Asia Health Policy Postdoctoral Fellow Radhika Jain Wins Prestigious Health Economics Award

Jain is the recipient of the inaugural Adam Wagstaff Award for Outstanding Research on the Economics of Healthcare Financing and Delivery in Low- and middle-Income Countries. Her award-winning paper provides the first large-scale evidence on the behavior of private hospitals within public health insurance in India.
Portrait of Radhika Jain with text congratulating her on winning the inaugural Adam Wagstaff award

Shorenstein APARC is pleased to share that Radhika Jain, our 2019-22 Asia Health Policy Postdoctoral Fellow, is the recipient of the inaugural Adam Wagstaff Award for Outstanding Research on the Economics of Healthcare Financing and Delivery in Low- and middle-Income Countries. Hosted by the International Health Economics Association (iHEA), the award recognizes Jain’s excellent paper, "Private Hospital Behavior Under Government Health Insurance in India." She received the award on July 13 at a special session of the iHEA 2021 Congress.

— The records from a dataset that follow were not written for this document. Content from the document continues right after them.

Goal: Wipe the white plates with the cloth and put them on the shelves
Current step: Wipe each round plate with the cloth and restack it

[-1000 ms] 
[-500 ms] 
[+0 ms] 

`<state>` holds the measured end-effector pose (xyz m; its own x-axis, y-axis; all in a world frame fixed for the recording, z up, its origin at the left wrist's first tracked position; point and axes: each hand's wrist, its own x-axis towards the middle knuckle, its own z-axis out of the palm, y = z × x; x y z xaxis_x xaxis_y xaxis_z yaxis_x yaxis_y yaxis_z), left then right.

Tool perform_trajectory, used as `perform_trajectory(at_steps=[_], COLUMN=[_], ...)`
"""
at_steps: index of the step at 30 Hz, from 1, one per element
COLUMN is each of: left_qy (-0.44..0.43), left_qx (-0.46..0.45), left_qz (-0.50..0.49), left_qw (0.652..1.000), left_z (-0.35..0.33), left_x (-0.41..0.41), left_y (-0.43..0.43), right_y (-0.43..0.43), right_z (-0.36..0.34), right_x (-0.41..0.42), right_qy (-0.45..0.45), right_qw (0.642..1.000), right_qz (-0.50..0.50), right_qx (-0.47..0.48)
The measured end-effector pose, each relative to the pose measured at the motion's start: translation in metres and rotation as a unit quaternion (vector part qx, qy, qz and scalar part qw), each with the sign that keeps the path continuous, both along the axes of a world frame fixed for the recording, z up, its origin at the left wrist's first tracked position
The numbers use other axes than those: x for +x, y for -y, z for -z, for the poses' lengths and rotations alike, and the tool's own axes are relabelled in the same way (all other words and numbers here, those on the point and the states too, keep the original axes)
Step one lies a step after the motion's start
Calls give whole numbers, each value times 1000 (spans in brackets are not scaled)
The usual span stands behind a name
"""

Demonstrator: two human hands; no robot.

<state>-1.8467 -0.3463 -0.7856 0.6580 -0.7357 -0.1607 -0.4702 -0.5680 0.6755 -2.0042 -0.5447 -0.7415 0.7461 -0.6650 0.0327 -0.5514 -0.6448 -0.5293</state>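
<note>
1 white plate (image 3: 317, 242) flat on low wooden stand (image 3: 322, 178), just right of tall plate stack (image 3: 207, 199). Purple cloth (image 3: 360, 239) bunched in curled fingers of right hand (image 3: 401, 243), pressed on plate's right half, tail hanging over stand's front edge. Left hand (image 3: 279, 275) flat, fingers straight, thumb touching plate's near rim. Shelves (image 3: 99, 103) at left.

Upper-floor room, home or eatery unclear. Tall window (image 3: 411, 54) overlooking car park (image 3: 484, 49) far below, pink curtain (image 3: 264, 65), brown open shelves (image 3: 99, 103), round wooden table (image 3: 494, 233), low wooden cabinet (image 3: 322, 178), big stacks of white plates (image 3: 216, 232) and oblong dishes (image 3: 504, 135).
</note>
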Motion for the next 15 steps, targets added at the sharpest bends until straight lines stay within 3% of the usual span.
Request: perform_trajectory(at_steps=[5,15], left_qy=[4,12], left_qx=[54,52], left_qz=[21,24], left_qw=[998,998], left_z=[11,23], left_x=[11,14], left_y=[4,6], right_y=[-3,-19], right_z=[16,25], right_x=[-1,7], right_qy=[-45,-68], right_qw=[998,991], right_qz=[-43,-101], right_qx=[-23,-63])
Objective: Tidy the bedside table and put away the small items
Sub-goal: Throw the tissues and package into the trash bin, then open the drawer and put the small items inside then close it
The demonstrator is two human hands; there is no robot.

Jain is a health economist working on public health policy in India. Her research focuses on the role of the private sector in the country’s health system, frictions in health care markets, socioeconomic and gender inequality, and health policy design. Her award-winning paper provides the first large-scale evidence on the behavior of private hospitals within public health insurance programs in India. In a major policy shift away from direct public provision of health care, the Indian government has been expanding health insurance programs that contract private hospitals for service delivery and pay them at fixed rates for services. Until now, however, there has been little empirical evidence on the behavior of private hospitals within these programs. 

Earlier this year, Jain presented the results of her study as part of the Asia Health Policy Program’s 2020-21 colloquium series, "Health, Medicine, and Longevity: Exploring Public and Private Roles.” Watch the conversation here:

For her research, Jain used over 1.6 million insurance claims, 20,000 patient surveys, and a policy-induced natural experiment that changed hospital reimbursement rates. Her study reveals that private hospitals in India engage in coding manipulation to increase revenues at government expense and charge patients out-of-pocket for care against program rules. As a result, almost half of all patients pay for care that should be free, and these payments constitute a 35% markup over the price the government pays. The charges decrease if reimbursement rates increase, but hospitals capture approximately half the increased reimbursements.

Jain's findings indicate that hospitals exploit market frictions and poor program enforcement to capture a substantial share of the public subsidy as profit. “In contexts of weak oversight,” she writes, “profit-motivated private agents systematically flout program rules to increase their revenues at considerable expense to the government and patients.”

She also finds, however, that hospital non-compliance partially compensates for prices set too low to meet the participation constraints of agents. Reimbursement rates, says Jain, are a significant policy lever that drives agent behavior, and simply increasing monitoring without appropriate price-setting may increase compliance but decrease service provision.

Jain’s research shows that market structure — a factor rarely taken into account in social policy design in lower-income contexts — can affect the extent to which public subsidies benefit citizens. Her findings provide broader insights into contracting the private sector for delivering health and other social services in settings with limited institutional capacity for monitoring and optimal price-setting.

On our podcast, Jain discusses her efforts to develop measures that improve how health systems serve vulnerable populations and her collaborative research with Stanford development economist Pascaline Dupas on how India's COVID-19 lockdown affected access to non-COVID-related health care and outcomes. Listen here:

The Adam Wagstaff Award honors the legacy of the late Adam Wagstaff, who was a research manager in the Development Research Group of the World Bank and former president of iHEA, and celebrates his lifelong commitment to improving healthcare financing and delivery and promoting equity in low- and middle-income countries. The award also contributes to iHEA’s efforts to promote excellence in health economics globally and advance internationalization through greater inclusion of low- and middle-income country researchers.

Congratulations, Dr. Jain, on this well-deserved honor!